Perhaps the most frugal big-screen image comes from a projector, and a bargain is the Olens XPJ ($280). The projector casts a picture up to 70 inches across at quality that's good enough for standard DVDs or older-generation game consoles. But don't hope to use it in a sunlit room—cheaper projectors need a darkened space to work, and that's especially true of the Olens.

A downside to projectors is the cost of bulbs. Olens responds by including a second as part of the package, and additional bulbs cost only $30. Then again, they're rated to last a paltry 300 hours, which an avid gamer can exhaust in months.

PCs increasingly hold a central role at home, thanks to the rise of social networking and downloadable music and movies. The Dell Studio Hybrid ($500 and up) is among a new breed of PCs stylish enough for the move into the living room in its small, rounded case that's available in a variety of colors. It also packs enough power in its low-end, dual-core chip to handle Blu-ray disks, which it can play with an optional drive. The hard drives start at a smallish 160 gigabytes, while memory is at a decent 2 GB RAM to run the installed Windows Vista.

Even fully loaded, this rig still doesn't pack enough power for serious gaming or video editing. But it's an energy miser, consuming perhaps 70 percent less electricity than other desktops. For those who really want to show off their eco-chops, a case sleeve in renewable bamboo is available for an added $100.

Digital cameras remain a steady seller, despite the fact that most U.S. homes already own at least one. The comfortably small Canon PowerShot A1000 IS ($180) offers compact bang for the buck with its 10 megapixels and 4X optical zoom. Ultracompact cameras cost more, and few offer more features than the A1000 IS. Its antiblur hardware helps take the shake out of snapshots, and face-recognition technology keeps smiles in focus.

The camera comes in purple, silver, blue, and gold. It shoots video, has a dedicated dial for shooting modes, and has manual controls for key elements like aperture and shutter speed for more serious snapshooters. Unlike sleeker Canon models, the camera uses rechargeable AAs instead of proprietary batteries. All of these are attractive features. Resist upgrading just to get more megapixels; models with six or eight are enough for most snapshots.

Getting video from camcorder to computer can be a hassle, but not with the Kodak Zi6 ($180). While a bit bulkier and less intuitive than some competitors, the Kodak is the first in its class to add still shots and HD-spec video—though keep in mind there are many levels of high definition, and this is at the low end. Still, it's surprisingly good quality from such a small and inexpensive device. The extra features, along with slow-motion playback, do add clutter to the controls. But it's still push-button simple to start and stop recording.

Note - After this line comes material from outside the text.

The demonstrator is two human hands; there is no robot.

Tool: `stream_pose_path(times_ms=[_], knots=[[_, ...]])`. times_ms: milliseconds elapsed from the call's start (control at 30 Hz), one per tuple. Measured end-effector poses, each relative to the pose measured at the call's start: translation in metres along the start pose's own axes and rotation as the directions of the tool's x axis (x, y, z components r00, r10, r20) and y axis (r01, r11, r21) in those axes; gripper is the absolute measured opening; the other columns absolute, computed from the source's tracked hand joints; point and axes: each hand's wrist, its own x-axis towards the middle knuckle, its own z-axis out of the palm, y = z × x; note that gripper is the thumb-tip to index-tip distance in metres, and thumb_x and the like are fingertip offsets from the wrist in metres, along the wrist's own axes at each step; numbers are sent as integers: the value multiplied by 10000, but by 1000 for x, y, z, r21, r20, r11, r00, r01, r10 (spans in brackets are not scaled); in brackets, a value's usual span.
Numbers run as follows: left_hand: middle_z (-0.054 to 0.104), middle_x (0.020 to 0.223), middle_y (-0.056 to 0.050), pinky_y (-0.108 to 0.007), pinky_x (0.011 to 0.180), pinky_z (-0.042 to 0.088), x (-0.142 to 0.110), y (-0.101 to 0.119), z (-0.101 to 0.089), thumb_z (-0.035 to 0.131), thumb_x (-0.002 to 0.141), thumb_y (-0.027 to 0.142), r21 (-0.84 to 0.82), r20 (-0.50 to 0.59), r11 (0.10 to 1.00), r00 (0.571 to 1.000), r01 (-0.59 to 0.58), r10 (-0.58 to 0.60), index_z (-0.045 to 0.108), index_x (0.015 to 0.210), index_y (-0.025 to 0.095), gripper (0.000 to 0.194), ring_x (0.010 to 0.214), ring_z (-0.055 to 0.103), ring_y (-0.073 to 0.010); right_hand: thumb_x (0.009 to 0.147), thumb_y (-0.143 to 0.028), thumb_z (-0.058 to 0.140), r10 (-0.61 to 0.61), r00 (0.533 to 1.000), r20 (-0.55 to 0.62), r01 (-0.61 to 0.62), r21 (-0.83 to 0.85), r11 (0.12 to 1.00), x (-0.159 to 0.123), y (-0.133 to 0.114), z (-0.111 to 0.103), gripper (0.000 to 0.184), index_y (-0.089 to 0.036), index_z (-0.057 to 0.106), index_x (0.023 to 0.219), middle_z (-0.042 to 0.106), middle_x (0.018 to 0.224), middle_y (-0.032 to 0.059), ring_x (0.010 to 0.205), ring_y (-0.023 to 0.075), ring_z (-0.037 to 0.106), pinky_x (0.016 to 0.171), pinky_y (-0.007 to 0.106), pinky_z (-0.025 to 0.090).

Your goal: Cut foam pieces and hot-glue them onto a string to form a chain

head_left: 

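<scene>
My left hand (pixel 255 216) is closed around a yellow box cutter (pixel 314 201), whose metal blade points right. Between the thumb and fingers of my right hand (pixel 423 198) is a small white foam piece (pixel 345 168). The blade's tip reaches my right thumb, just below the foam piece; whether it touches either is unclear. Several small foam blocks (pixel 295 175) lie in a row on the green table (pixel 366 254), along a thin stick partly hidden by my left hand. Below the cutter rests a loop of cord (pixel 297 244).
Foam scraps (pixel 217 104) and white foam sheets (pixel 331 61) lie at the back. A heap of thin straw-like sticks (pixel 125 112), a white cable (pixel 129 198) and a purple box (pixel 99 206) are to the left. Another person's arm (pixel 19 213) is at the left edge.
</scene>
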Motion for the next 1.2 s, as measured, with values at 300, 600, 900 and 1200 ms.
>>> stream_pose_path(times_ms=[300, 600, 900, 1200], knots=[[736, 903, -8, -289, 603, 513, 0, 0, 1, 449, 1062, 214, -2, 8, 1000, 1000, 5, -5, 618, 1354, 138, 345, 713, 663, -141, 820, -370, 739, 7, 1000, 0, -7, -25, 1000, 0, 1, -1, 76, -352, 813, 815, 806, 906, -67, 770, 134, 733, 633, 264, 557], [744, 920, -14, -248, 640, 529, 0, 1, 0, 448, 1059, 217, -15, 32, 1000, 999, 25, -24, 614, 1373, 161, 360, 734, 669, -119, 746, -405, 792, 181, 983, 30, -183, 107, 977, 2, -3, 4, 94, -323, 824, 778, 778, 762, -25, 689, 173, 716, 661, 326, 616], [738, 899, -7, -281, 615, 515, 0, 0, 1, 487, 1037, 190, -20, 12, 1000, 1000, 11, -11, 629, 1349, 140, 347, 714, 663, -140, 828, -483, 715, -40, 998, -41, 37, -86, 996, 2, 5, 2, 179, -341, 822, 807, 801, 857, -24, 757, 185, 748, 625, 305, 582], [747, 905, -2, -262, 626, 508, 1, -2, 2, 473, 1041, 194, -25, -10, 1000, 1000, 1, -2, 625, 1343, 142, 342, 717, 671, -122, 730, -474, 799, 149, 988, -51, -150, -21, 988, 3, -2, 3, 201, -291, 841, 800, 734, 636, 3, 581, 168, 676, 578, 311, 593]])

A pop-out USB connector makes it easy to plug the Kodak into a PC, and there's built-in software for transferring and lightly editing footage. The software also quickly dispatches video to YouTube or as E-mail attachments.

The price doesn't include memory—the measly 128 megabytes of internal storage barely holds 30 seconds of HD video. On the other hand, the Zi6 includes a memory slot for potentially unlimited storage with inexpensive flash cards.